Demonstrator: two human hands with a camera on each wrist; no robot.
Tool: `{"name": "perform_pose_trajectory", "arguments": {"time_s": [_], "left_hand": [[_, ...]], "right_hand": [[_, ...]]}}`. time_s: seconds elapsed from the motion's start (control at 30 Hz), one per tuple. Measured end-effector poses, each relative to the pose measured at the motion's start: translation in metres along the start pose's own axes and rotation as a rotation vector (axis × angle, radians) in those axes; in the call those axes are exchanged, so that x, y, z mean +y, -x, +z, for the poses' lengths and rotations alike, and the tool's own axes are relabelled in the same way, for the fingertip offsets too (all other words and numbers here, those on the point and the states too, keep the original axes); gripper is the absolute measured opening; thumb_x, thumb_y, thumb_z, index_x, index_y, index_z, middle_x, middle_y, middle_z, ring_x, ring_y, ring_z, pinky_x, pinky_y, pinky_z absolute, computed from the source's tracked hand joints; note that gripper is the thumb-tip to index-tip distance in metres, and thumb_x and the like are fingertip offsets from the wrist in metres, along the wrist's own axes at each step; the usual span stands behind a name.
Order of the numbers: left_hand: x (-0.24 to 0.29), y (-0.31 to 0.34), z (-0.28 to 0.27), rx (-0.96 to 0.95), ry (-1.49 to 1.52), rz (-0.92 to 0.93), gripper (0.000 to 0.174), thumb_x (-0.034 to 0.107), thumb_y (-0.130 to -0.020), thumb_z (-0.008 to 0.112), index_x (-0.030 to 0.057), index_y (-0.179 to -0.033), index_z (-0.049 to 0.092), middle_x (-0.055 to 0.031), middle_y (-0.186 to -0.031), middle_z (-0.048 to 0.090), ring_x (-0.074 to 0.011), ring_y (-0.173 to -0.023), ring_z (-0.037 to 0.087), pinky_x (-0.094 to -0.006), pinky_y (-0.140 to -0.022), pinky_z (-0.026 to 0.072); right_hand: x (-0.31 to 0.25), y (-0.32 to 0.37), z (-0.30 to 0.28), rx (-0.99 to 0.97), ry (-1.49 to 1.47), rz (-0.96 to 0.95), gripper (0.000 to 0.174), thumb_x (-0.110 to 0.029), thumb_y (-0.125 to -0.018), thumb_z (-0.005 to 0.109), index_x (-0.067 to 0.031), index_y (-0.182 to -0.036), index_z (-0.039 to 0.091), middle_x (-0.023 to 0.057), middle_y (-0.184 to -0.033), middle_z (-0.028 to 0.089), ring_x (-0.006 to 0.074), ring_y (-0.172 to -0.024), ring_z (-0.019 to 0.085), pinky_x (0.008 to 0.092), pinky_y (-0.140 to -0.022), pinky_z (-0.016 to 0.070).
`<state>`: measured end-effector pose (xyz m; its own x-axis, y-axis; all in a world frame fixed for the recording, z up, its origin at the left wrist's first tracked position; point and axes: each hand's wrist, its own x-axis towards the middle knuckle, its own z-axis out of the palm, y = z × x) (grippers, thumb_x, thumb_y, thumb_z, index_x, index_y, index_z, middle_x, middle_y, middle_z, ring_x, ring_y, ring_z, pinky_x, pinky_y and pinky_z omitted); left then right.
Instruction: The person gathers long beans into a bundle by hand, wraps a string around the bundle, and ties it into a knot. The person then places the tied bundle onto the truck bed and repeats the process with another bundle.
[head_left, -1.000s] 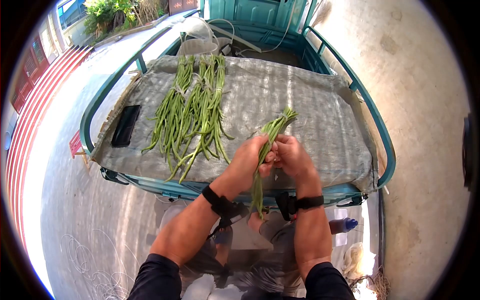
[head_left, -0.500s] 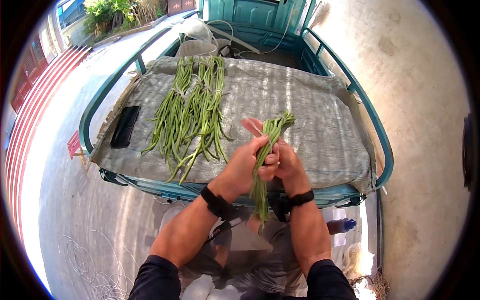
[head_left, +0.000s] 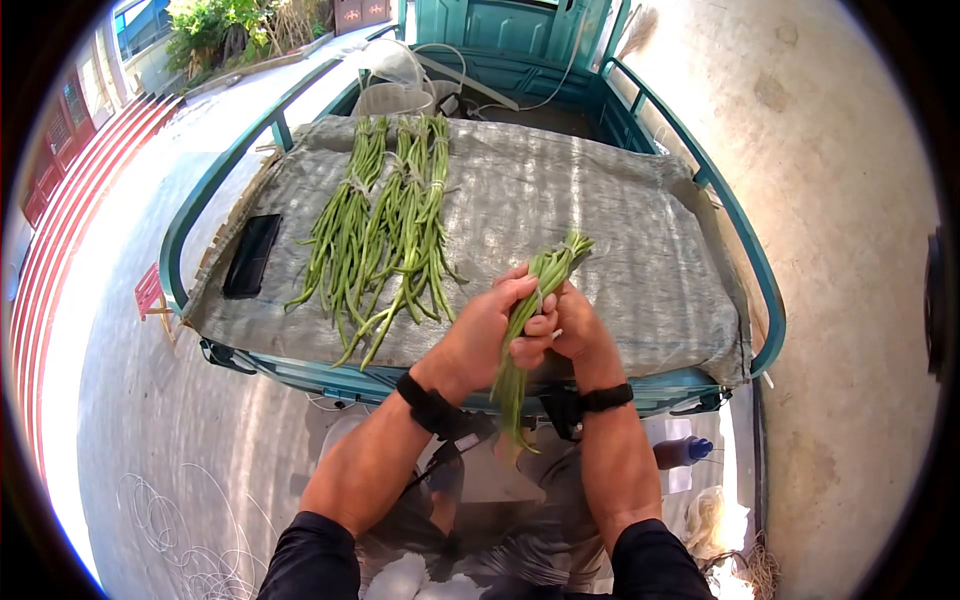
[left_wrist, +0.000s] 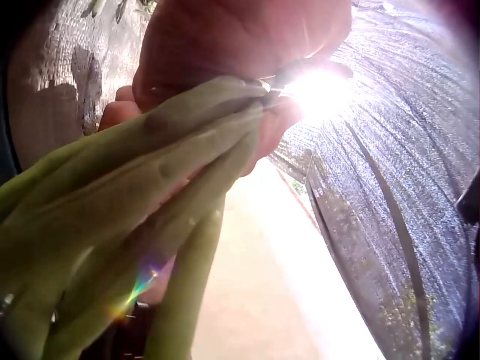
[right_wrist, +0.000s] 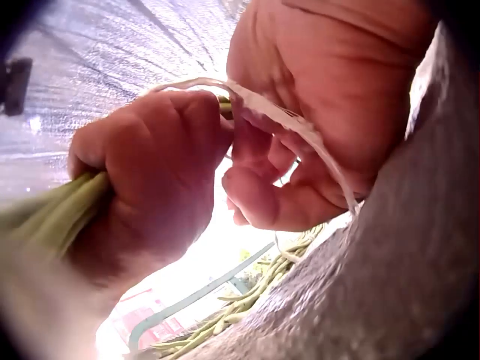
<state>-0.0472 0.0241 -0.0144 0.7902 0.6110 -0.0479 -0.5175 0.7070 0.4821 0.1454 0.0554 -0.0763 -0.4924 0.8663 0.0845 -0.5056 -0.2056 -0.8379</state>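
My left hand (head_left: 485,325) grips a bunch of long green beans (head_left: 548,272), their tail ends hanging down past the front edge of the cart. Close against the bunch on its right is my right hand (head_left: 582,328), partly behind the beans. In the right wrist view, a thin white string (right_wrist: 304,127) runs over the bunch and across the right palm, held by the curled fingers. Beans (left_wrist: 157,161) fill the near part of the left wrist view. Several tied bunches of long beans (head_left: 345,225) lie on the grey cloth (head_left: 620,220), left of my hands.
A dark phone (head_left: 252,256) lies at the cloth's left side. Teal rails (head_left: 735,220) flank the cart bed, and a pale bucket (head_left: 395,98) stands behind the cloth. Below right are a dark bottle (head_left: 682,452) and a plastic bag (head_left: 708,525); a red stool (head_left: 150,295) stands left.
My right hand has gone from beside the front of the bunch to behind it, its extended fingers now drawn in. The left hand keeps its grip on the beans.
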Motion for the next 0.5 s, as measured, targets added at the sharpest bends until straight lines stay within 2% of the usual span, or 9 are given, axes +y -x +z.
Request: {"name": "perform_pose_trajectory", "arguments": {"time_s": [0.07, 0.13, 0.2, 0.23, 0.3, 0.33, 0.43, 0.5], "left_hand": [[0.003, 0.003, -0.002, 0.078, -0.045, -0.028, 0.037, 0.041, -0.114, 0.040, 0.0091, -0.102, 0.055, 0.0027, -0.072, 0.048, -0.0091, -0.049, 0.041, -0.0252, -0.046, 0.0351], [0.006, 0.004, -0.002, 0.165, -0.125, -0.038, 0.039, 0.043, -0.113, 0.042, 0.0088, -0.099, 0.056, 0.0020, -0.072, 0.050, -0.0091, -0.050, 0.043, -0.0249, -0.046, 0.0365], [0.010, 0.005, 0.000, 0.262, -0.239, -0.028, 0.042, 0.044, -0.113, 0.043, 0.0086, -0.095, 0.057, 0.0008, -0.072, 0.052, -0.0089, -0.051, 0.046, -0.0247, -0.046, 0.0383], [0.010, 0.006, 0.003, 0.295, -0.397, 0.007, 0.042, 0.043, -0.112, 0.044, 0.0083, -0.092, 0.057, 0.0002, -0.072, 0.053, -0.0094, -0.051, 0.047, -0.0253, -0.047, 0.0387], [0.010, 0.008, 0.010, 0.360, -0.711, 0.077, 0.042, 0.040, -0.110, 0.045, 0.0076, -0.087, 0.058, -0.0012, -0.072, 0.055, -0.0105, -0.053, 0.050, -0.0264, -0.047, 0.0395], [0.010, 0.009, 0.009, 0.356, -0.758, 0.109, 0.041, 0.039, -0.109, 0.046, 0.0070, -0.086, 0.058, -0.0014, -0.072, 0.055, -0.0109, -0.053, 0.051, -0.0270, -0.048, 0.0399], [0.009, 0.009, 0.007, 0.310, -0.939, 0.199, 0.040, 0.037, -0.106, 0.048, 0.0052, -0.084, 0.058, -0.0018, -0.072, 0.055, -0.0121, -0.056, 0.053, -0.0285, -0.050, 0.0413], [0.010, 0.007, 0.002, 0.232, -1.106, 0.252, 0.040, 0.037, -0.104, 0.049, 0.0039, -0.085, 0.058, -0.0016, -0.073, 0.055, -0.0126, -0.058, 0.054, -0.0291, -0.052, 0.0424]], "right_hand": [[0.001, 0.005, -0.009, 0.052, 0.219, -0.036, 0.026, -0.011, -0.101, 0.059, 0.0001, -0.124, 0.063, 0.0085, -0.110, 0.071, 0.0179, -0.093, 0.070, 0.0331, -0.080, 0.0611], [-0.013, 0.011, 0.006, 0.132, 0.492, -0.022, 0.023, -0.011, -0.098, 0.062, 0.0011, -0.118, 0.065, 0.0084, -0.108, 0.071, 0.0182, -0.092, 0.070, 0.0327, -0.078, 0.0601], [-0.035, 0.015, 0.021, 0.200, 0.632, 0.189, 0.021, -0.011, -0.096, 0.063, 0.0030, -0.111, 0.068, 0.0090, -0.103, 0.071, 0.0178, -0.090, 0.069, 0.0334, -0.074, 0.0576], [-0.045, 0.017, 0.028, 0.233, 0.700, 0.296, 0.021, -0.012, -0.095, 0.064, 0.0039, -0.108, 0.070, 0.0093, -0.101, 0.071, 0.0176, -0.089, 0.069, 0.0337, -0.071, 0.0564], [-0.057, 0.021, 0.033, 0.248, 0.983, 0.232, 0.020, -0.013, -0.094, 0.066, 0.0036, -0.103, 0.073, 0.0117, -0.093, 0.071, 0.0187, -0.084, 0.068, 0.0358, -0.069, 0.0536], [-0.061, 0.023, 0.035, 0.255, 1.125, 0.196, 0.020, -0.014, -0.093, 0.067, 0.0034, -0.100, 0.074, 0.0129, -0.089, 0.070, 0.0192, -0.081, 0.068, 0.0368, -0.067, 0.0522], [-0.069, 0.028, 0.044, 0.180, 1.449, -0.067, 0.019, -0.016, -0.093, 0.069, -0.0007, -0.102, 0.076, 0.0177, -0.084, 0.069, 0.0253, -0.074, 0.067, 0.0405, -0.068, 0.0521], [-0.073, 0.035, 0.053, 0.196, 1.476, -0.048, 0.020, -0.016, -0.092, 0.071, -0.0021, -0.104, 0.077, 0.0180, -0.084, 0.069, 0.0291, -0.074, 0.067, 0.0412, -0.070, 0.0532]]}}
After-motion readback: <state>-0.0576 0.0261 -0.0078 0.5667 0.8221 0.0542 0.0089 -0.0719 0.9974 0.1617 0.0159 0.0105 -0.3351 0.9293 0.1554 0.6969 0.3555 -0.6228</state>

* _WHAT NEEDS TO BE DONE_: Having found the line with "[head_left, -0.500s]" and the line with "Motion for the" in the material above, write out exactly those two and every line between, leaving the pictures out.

* _SOLUTION TO THIS EXERCISE_:
[head_left, -0.500s] 
[head_left, +0.000s] 
[left_wrist, +0.000s] 
[right_wrist, +0.000s] 
<state>-0.0472 0.0241 -0.0144 0.7902 0.6110 -0.0479 -0.5175 0.7070 0.4821 0.1454 0.0554 -0.0763 -0.4924 0.8663 0.0845 -0.5056 -0.2056 -0.8379</state>
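My left hand (head_left: 485,325) grips a bunch of long green beans (head_left: 548,272), their tail ends hanging down past the front edge of the cart. Close against the bunch on its right is my right hand (head_left: 582,328), partly behind the beans. In the right wrist view, a thin white string (right_wrist: 304,127) runs over the bunch and across the right palm, held by the curled fingers. Beans (left_wrist: 157,161) fill the near part of the left wrist view. Several tied bunches of long beans (head_left: 345,225) lie on the grey cloth (head_left: 620,220), left of my hands.
A dark phone (head_left: 252,256) lies at the cloth's left side. Teal rails (head_left: 735,220) flank the cart bed, and a pale bucket (head_left: 395,98) stands behind the cloth. Below right are a dark bottle (head_left: 682,452) and a plastic bag (head_left: 708,525); a red stool (head_left: 150,295) stands left.
My right hand has gone from beside the front of the bunch to behind it, its extended fingers now drawn in. The left hand keeps its grip on the beans.
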Motion for the next 0.5 s, as measured, targets added at the sharpest bends until straight lines stay within 2% of the usual span, or 9 are given, axes +y -x +z.

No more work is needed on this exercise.